I've hit this design limitation quite often as well, with several use-cases, both in experiment and simulation. It detracts from xarray's power of conveniently and transparently handling coordinate meta-data. From the Why xarray? page:

with xarray, you don’t need to keep track of the order of arrays dimensions or insert dummy dimensions

Adding effectively dummy dimensions or coordinates is essentially what this alignment design is forcing us to do.

A possible solution would be something like having (some) coordinate arrays in an (Unaligned)Dataset being a "reducible" (it would reduce to Index for each Datarray) MultiIndex. A workaround can be using MultiIndex coordinates directly, but then alignment cannot be done easily as levels do not behave as real dimensions.

Use-cases examples:

1. coordinate "metadata"

I often have measurements on related axes, but also with additional coordinates (different positions, etc.) Consider: python import numpy as np import xarray as xr n1 = np.arange(1, 22) m1 = xr.DataArray(n1*0.5, coords={'num': n1, 'B': 'r', 'ar' :'A'}, dims=['num'], name='MA') n2 = np.arange(2, 21) m2 = xr.DataArray(n2*0.5, coords={'num': n2, 'B': 'r', 'ar' :'B'}, dims=['num'], name='MB') ds = xr.merge([m1, m2]) print(ds)

What I would like to get (pseudocode):

python <xarray.Dataset> Dimensions: (num: 21, ar:2) # <-- note that MB is still of dims {'num': 19} only Coordinates: # <-- mostly unions as done by concat * num (num) int64 1 2 3 4 5 6 7 8 9 10 11 12 13 14 15 16 17 18 19 20 21 B <U1 'r' * ar <U1 'A' 'B' # <-- this is now a dim of the dataset, but not of MA or MB Data variables: MA (num) float64 0.5 1.0 1.5 2.0 2.5 3.0 ... 8.0 8.5 9.0 9.5 10.0 10.5 MB (num) float64 1.0 1.5 2.0 2.5 3.0 3.5 ... 7.5 8.0 8.5 9.0 9.5 10.0 Instead I get

python MergeError: conflicting values for variable 'ar' on objects to be combined: first value: <xarray.Variable ()> array('A', dtype='<U1') second value: <xarray.Variable ()> array('B', dtype='<U1')

While it is possible to concat into something with dimensions (num, ar, B), it often results in huge arrays where most values are nan. I could also store the "position" metadata as attrs, but that pretty much defeats the point of using xarray to have coordinates transparently part of the coordinate metadata. Also, sometimes I would like to select arrays from the dataset from a given location, e.g. Dataset.sel(ar='B').

2. unaligned time domains

This s a large problem especially when different time-bases are involved. A difference in sampling intervals will blow up the storage by a huge number of nan values.

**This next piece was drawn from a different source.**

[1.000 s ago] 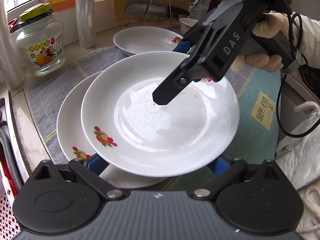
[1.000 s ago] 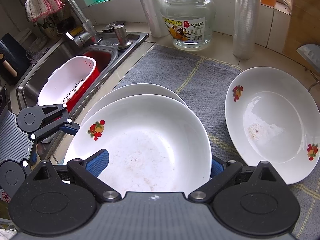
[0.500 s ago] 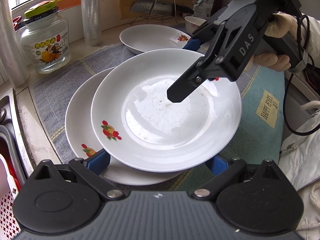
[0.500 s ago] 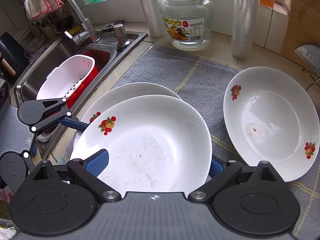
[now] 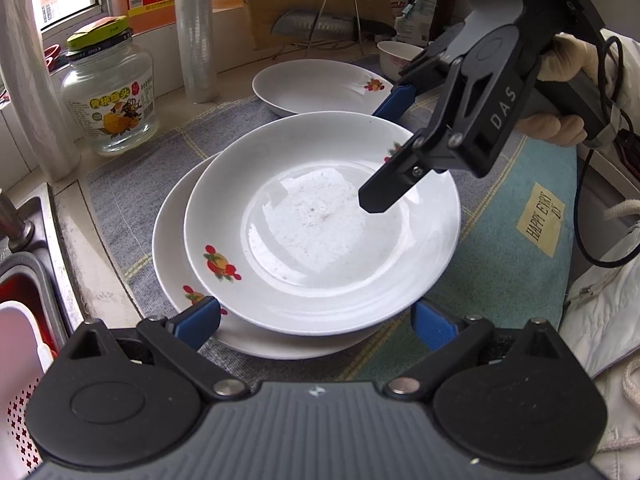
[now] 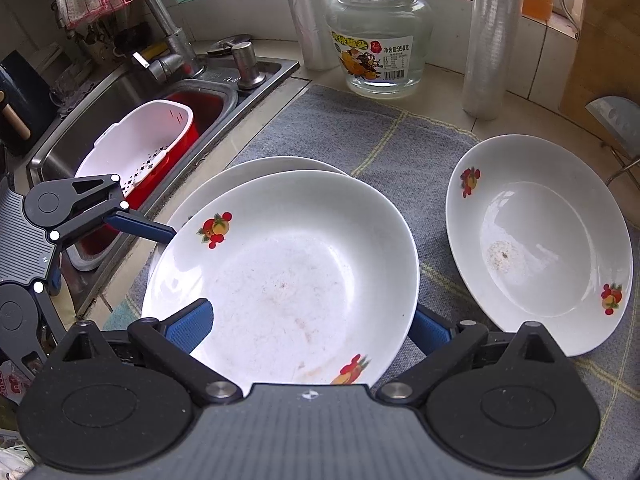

Which of course greatly complicates further calculations, e.g. filtering in the time domain. Or just non-overlaping time intervals will require at least double the storage area.

I often find myself resorting rather to pandas.MultiIndex which gladly manages such non-aligned coordinates while still enabling slicing and selection on various levels. So it can be done and the pandas code and functionality already exists.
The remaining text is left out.